What is needed —
From the material below, copy each line that holds the word "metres".

══════════════════════════════

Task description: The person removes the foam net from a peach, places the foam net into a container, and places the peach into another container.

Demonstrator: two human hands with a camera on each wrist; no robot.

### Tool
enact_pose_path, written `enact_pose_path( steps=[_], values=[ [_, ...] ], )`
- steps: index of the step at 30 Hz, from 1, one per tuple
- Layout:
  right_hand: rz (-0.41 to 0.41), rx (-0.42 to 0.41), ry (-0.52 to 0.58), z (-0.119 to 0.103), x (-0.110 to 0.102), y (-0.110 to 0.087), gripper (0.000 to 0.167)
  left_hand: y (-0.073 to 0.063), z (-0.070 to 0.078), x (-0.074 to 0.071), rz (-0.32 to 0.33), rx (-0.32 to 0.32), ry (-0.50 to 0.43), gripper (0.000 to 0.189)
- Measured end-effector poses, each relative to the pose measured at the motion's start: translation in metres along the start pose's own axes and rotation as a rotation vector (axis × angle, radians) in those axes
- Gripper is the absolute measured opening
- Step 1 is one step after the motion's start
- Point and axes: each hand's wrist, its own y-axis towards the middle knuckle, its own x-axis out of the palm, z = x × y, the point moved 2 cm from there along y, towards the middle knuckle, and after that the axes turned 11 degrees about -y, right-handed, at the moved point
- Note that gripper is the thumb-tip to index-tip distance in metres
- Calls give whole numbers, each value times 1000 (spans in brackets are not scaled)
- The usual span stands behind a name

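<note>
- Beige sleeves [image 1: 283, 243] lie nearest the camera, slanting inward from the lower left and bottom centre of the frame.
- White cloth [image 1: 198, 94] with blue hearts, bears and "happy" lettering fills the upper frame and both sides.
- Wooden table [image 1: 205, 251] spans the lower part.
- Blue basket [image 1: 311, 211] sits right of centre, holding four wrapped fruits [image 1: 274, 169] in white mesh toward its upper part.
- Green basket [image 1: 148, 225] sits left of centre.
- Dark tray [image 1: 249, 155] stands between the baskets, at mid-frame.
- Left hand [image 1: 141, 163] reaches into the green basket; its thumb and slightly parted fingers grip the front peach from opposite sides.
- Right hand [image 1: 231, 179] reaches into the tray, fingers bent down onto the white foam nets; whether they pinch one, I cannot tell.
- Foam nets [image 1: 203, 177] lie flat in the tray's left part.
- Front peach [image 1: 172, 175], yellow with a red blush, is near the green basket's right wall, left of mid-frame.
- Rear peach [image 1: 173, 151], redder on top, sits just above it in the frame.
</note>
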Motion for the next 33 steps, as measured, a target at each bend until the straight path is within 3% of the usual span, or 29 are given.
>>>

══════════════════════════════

Result for this exercise —
- Measured end-effector poses, each relative to the pose measured at the motion's start: translation in metres along the start pose's own axes and rotation as a rotation vector (axis × angle, radians) in those axes
- Note that gripper is the thumb-tip to index-tip distance in metres

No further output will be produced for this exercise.